Class MinMaxScaler (1.29.0)

MinMaxScaler()

Transform features by scaling each feature to a given range.

This estimator scales and translates each feature individually such that it is in the given range on the training set, e.g. between zero and one.

Methods

__repr__

__repr__()

Print the estimator's constructor with all non-default parameter values.

fit

fit(
    X: typing.Union[
        bigframes.dataframe.DataFrame,
        bigframes.series.Series,
        pandas.core.frame.DataFrame,
        pandas.core.series.Series,
    ],
    y=None,
) -> bigframes.ml.preprocessing.MinMaxScaler

Compute the minimum and maximum to be used for later scaling.

Parameters
Name Description
X bigframes.dataframe.DataFrame or bigframes.series.Series or pandas.core.frame.DataFrame or pandas.core.series.Series

The Dataframe or Series with training data.

y default None

Ignored.

Returns
Type Description
MaxAbsScaler Fitted scaler.

fit_transform

fit_transform(
    X: typing.Union[
        bigframes.dataframe.DataFrame,
        bigframes.series.Series,
        pandas.core.frame.DataFrame,
        pandas.core.series.Series,
    ],
    y: typing.Optional[
        typing.Union[
            bigframes.dataframe.DataFrame,
            bigframes.series.Series,
            pandas.core.frame.DataFrame,
            pandas.core.series.Series,
        ]
    ] = None,
) -> bigframes.dataframe.DataFrame

Fit to data, then transform it.

Parameters
Name Description
X bigframes.dataframe.DataFrame or bigframes.series.Series

Series or DataFrame of shape (n_samples, n_features). Input samples.

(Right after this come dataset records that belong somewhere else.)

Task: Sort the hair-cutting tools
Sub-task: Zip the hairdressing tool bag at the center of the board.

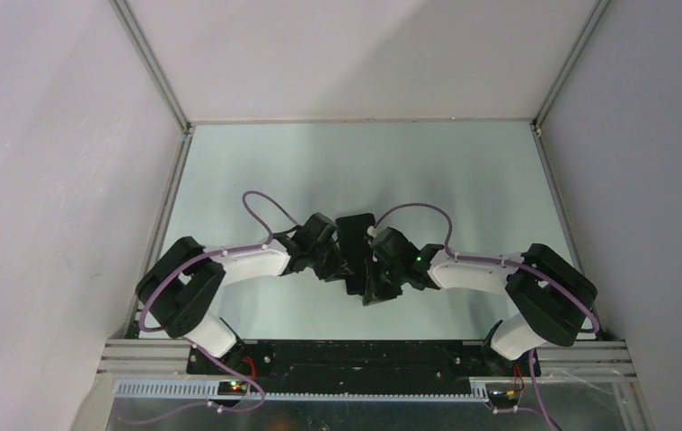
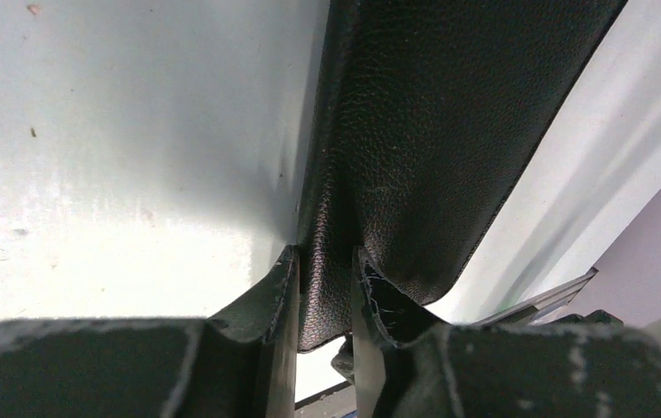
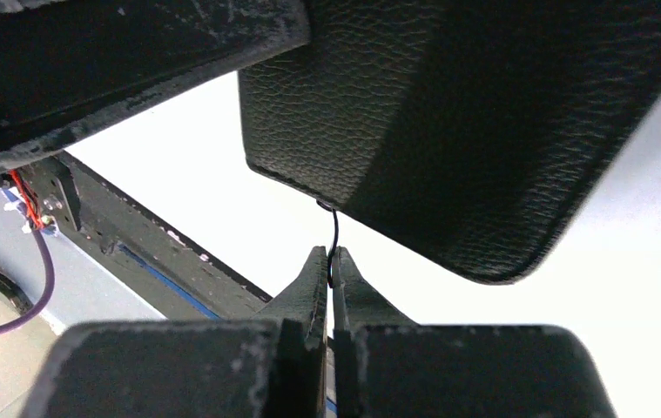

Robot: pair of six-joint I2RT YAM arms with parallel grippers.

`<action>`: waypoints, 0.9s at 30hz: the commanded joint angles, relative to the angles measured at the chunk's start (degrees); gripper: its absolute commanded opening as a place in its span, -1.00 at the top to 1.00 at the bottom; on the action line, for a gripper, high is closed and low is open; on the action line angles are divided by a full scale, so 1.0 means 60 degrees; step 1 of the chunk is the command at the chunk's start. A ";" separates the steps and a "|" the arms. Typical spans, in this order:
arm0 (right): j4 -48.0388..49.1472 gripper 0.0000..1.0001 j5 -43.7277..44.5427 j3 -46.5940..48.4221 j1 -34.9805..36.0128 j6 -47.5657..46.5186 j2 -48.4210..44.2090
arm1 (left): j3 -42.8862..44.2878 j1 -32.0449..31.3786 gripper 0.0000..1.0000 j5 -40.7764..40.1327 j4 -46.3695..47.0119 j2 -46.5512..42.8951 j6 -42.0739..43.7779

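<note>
At mid-desk (image 1: 256, 171), your left claw (image 2: 325, 300) pinches a lower edge of the black case (image 2: 431, 131). Your right claw (image 3: 332, 274), pressed together, nips a thin black loop (image 3: 336, 228) at the case's corner, probably a zip pull. No scissors or combs show in any view; they likely sit inside. Hold the left grip firm and draw the loop steadily along the seam, not away from it. The case is soft, pebble-grained leatherette with stitched, rounded corners, and it buckles where squeezed.
</note>
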 commanded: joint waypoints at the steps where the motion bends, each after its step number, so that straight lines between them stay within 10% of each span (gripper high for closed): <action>1: -0.1570 1.00 0.0066 0.0241 -0.0400 -0.0766 -0.0592 | -0.0103 -0.0092 0.61 -0.1004 -0.1380 0.0589 0.0566; 14: -0.2469 1.00 0.0053 -0.1106 -0.3409 -0.2194 -0.1883 | 0.0069 0.0079 0.77 -0.0935 -0.1539 0.0640 0.1048; 23: -0.1414 1.00 -0.1086 -0.0191 -0.1051 -0.1913 -0.0802 | 0.1081 0.1143 0.52 -0.0305 -0.2275 0.0930 0.2903; 27: -0.0109 1.00 -0.1650 0.0813 0.0142 -0.1208 0.0321 | 0.0643 0.1981 0.03 -0.0435 -0.2298 -0.0219 0.2832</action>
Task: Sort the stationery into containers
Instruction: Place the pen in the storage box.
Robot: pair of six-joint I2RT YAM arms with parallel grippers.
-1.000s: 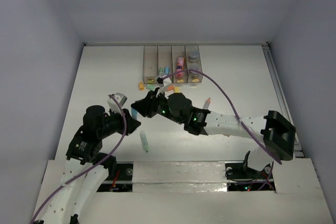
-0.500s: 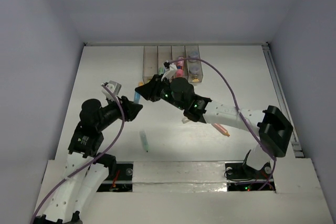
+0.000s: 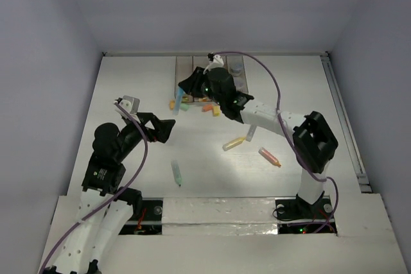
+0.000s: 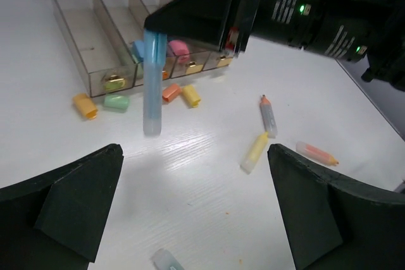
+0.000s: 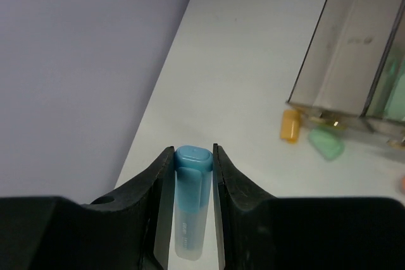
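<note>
Right claw [image 5: 191, 151]: narrow, clamped on the capped end of a blue marker [image 4: 154, 86], which hangs about upright below it.
Blue marker position: upper centre of the top view, just in front of the bins [image 4: 95, 55], at the left half of the row. Not in any bin.
Left claw [image 4: 196, 200]: wide, nothing between the fingers. Lower left of the top view, well apart from the blue marker.
Bins: four joined side by side, top centre of the worktop [image 3: 128, 94]. Blue and pink pieces show in the middle ones, the rest is hard to read.
Loose by the bins: orange cap [image 4: 85, 105], green cap [image 4: 116, 102], second orange cap [image 4: 171, 92], yellow cap [image 4: 190, 95].
Loose mid-worktop: grey marker [image 4: 268, 117], yellow marker [image 4: 254, 152] and pink marker [image 4: 316, 153] right of centre. Pale green marker [image 3: 176, 172] lower centre.
</note>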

y bigframes.dataframe.DataFrame or bigframes.series.Series

Series or DataFrame of shape (n_samples,) or (n_samples, n_outputs). Default None. Target values (None for unsupervised transformations).

Returns
Type Description
bigframes.dataframe.DataFrame DataFrame of shape (n_samples, n_features_new). Transformed DataFrame.

get_params

get_params(deep: bool = True) -> typing.Dict[str, typing.Any]

Get parameters for this estimator.

Parameter
Name Description
deep bool, default True

Default True. If True, will return the parameters for this estimator and contained subobjects that are estimators.

Returns
Type Description
Dictionary A dictionary of parameter names mapped to their values.

to_gbq

to_gbq(model_name: str, replace: bool = False) -> bigframes.ml.base._T

Save the transformer as a BigQuery model.

Parameters
Name Description
model_name str

The name of the model.

replace bool, default False

Determine whether to replace if the model already exists. Default to False.

transform

transform(
    X: typing.Union[
        bigframes.dataframe.DataFrame,
        bigframes.series.Series,
        pandas.core.frame.DataFrame,
        pandas.core.series.Series,
    ]
) -> bigframes.dataframe.DataFrame

Scale the data.

Parameter
Name Description
X bigframes.dataframe.DataFrame or bigframes.series.Series or pandas.core.frame.DataFrame or pandas.core.series.Series

The DataFrame or Series to be transformed.

Returns
Type Description
bigframes.dataframe.DataFrame Transformed result.